There are a variety of times when SQL Server is able to write sequentially.  One of them is when it writes to the transaction log file.  If there is only one log file on the drive, all writes are to the end of the file and the disk heads don't have to move.  I've changed the parameters to use 8K blocks (-b8) to be closer to how log files are used in SQL Server.

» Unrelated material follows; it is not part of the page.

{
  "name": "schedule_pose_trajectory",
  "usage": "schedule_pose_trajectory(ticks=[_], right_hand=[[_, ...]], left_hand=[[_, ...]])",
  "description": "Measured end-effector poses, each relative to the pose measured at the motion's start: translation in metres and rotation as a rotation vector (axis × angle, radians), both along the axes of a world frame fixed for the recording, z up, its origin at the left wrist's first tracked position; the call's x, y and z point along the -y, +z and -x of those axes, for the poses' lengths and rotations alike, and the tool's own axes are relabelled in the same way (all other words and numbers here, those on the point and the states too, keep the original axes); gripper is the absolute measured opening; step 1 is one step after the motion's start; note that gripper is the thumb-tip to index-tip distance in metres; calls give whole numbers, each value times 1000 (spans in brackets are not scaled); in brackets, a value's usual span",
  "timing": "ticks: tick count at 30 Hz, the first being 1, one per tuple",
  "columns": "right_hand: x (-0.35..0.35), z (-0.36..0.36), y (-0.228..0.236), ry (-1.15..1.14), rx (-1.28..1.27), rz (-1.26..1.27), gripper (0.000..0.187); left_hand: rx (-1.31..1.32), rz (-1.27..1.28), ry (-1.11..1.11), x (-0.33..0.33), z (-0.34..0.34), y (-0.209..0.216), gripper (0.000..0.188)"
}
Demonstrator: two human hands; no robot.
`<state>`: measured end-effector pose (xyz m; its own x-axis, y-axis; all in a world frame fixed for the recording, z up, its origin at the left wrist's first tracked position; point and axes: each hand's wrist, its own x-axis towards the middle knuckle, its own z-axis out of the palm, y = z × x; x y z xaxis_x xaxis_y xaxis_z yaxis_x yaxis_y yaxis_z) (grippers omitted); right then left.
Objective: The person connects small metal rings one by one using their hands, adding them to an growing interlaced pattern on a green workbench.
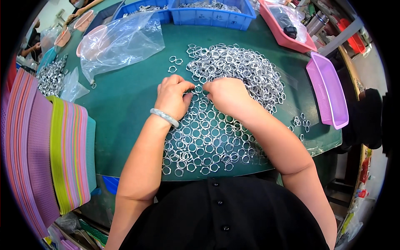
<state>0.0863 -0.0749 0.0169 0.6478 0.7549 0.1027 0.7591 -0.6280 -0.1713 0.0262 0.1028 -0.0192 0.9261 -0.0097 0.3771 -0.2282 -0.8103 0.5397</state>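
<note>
Many thin silvery hex-shaped metal rings (203, 140) are spread in a loose layer on the green table in front of me. Behind them, to the right, more of the same rings form a dense heap (239, 62). My left hand (173, 96), with a pale bangle at its wrist, reaches in at the layer's far left edge; its index finger and thumb are apart beside a ring. Close by on the right, the fingers of my right hand (228, 95) are bent together over rings at the heap's near edge. Whatever those fingertips grip is hidden.
Stacked plastic baskets (68, 154) rise at the left. A clear plastic bag (125, 46) lies at the far left, near blue bins (212, 16) of metal parts. A pink tray (287, 33) and a purple basket (328, 89) line the right side. Other people are at the far left.
</note>
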Motion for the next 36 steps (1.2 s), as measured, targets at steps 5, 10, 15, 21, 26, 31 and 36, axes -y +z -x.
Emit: schedule_pose_trajectory(ticks=[5,10,15,21,26,31,36], right_hand=[[-2,-3,-1,37,6,76,14],[1,2,-6,41,67,84,9],[14,6,1,89,-206,-524,8],[23,21,22,-142,-996,-668,11],[32,29,18,-105,-1168,-863,12],[36,34,17,-132,-1185,-922,13],[40,34,4,-70,-824,-831,13]], left_hand=[[-6,-10,-8,-2,1,2,20],[32,-82,-18,-2,5,6,20],[64,89,-75,5,5,20,26],[-47,508,-184,16,9,19,19],[-25,507,-223,22,13,24,12],[21,506,-255,28,15,26,12],[194,381,-383,26,11,15,15]])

sqlio -dL -BH -kW -fsequential -t1 -o1 -s90 -b8 testfile.dat
sqlio -dL -BH -kW -fsequential -t2 -o1 -s90 -b8 testfile.dat
sqlio -dL -BH -kW -fsequential -t4 -o1 -s90 -b8 testfile.dat
sqlio -dL -BH -kW -fsequential -t8 -o1 -s90 -b8 testfile.dat
sqlio -dL -BH -kW -fsequential -t8 -o2 -s90 -b8 testfile.dat
sqlio -dL -BH -kW -fsequential -t8 -o4 -s90 -b8 testfile.dat
sqlio -dL -BH -kW -fsequential -t8 -o8 -s90 -b8 testfile.dat
sqlio -dL -BH -kW -fsequential -t8 -o16 -s90 -b8 testfile.dat
sqlio -dL -BH -kW -fsequential -t8 -o32 -s90 -b8 testfile.dat
sqlio -dL -BH -kW -fsequential -t8 -o64 -s90 -b8 testfile.dat
sqlio -dL -BH -kW -fsequential -t8 -o128 -s90 -b8 testfile.dat

Here are the results:

Outstanding I/O sIOs per SecondMB per second
1 11,510 90
2 14,888 116
4 15,030 117
8 14,911 116
16 15,006 117
32 14,931 116
64 15,062 117

Each of these I/O's are 8K, smaller than the 64K I/O's used in the tests further above and the number of operations rises rapidly to 15,000 and plateaus with 117 megabytes per second. 

Conclusion

One of the keys to achieving this performance is that the SQLIO test is the only activity on the drive while the test is being run. Similar results will pertain to SQL Server, so long as the drive isn't shared with other activity.  The numbers in these tests can be compared to tests run with other ways of formatting the drive, different RAID settings and to other drives to get an idea of the expected performance to help optimize the drive.  I also want to keep these results on hand to re-run if there is a suspicion that there is something wrong with a drive at a later date.  The tests can be re-run and I can quickly verify that there is or is not a change in performance.